*** Collected data
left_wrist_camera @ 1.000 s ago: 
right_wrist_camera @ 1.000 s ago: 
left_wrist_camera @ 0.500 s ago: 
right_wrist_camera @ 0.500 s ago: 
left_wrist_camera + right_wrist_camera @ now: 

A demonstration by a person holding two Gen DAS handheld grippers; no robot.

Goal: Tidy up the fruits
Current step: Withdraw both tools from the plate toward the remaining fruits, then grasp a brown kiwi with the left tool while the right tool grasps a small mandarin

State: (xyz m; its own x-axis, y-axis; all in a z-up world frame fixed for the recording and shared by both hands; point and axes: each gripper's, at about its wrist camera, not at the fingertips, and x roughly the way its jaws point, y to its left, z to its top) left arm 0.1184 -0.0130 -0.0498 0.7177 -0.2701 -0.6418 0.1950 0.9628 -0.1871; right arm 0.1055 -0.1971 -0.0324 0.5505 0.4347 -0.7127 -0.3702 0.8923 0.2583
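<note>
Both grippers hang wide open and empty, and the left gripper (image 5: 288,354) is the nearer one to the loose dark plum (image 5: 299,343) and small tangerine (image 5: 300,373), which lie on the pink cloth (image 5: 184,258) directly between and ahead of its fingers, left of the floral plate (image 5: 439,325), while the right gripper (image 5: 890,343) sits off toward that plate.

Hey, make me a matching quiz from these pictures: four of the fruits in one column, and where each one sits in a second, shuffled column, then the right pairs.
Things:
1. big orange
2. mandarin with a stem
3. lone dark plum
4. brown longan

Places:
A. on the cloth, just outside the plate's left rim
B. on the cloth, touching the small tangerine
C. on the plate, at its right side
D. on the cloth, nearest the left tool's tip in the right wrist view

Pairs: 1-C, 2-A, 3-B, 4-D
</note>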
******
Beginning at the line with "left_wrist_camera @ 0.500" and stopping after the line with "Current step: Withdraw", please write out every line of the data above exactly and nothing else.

left_wrist_camera @ 0.500 s ago: 
right_wrist_camera @ 0.500 s ago: 
left_wrist_camera + right_wrist_camera @ now: 

A demonstration by a person holding two Gen DAS handheld grippers; no robot.

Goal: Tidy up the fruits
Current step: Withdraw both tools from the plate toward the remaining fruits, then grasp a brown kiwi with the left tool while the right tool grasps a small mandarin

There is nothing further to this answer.